Forse è iniziata nel ’68, anno in cui per la prima volta la rivoluzione è stata guidata dagli studenti figli della media e alta borghesia, rispetto alla vecchia e maschia classe operaia immortalata da Elio Petri nelle sue pellicole. Un cambio radicale della classe di riferimento che solo l’acuto Pier Paolo Pasolini ebbe a denunciare fin dal principio, con acume e una certa dose di nostalgia strapaesana.
Forse è iniziata con l’abbandono delle lotte di classe e dell’emancipazione dal lavoro, per approdare all’emancipazione dall’essere umano, con la biopolitica dei generi, dei popoli e un ambientalismo disincarnato e furioso che, se potesse, cancellerebbe gli uomini dall’equazione dell’esistenza sulla Terra.

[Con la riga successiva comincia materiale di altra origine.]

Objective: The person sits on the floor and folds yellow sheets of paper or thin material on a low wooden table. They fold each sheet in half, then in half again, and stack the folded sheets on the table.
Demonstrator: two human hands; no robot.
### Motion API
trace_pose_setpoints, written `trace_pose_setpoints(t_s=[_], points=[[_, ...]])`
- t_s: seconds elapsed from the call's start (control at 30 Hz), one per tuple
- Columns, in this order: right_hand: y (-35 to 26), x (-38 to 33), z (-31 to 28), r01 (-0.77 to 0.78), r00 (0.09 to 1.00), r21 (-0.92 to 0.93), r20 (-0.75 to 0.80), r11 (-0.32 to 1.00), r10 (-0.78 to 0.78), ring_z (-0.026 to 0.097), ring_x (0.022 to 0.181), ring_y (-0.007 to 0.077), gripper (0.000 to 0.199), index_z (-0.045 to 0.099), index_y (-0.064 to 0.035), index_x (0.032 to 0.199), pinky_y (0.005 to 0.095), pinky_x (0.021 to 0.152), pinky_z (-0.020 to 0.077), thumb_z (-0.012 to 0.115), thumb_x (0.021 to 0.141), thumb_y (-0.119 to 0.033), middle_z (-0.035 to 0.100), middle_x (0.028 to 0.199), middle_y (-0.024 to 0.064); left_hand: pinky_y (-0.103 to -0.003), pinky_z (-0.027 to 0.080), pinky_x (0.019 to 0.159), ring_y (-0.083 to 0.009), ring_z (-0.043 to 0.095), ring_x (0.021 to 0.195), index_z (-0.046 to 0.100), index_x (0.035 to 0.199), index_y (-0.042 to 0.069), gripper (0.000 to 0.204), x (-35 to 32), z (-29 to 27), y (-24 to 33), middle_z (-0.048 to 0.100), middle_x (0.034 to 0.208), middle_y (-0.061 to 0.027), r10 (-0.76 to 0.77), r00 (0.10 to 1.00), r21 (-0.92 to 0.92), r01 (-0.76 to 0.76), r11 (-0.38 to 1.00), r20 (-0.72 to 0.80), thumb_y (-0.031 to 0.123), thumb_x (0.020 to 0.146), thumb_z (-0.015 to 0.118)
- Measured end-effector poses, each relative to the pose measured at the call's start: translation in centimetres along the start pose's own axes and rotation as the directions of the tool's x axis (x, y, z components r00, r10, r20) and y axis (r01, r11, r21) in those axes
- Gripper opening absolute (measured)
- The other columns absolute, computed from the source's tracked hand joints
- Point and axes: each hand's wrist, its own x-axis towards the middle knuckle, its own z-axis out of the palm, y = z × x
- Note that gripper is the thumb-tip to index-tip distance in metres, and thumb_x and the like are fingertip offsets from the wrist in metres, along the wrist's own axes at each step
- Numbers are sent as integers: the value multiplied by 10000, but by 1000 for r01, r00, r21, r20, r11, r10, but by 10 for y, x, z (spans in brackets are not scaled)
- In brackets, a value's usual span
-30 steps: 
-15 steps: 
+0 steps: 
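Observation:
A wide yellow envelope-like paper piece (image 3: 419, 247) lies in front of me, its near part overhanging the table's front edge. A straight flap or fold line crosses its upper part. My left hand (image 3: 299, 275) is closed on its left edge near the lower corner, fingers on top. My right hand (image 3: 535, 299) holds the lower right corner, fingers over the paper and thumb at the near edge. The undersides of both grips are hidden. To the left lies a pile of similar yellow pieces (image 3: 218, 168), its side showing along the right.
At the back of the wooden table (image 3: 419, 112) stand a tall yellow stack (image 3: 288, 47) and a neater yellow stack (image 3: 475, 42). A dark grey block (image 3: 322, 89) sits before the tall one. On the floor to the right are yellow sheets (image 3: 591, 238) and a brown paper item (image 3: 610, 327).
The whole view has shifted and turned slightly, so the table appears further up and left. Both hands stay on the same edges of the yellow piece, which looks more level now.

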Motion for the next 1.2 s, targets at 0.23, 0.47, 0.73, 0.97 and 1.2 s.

Ecco è difficile capire come si sia passati dal mito operaio all’elogio dei personal shopper. O forse non è difficile intuirlo visto che la mutazione è in atto già da decenni, ma certo a ben vedere desta sempre una sincera impressione. Fatto sta che da anni nelle piazze del primo maggio si vedono sempre meno lavoratori, divenuti specie protetta come i panda.
Voglio dire se la nuova leader Elly Shlein – borghese dalla punta dei capelli alla punta dei piedi – fa le interviste su Vogue elogiando le “nuove forme di lavoro”, come la personal shopper addetta al rispetto dell’armocromia, come può essere credibile oggi che invoca lo stop del precariato e denuncia il governo di confindustria?
No, mi pare che l’unico diritto che la Shlein possa difendere, incarnando perfettamente ciò che perora, è il diritto all’eleganza della nuova borghesia. Un diritto importante, introdotto nell’ordinamento italiano di recente da un altro illustre: Aboubakar Soumahoro.
Buon 1° maggio, buona festa dell’armocromia, dunque. Perché il lavoro, oggi, è davvero un’altra cosa.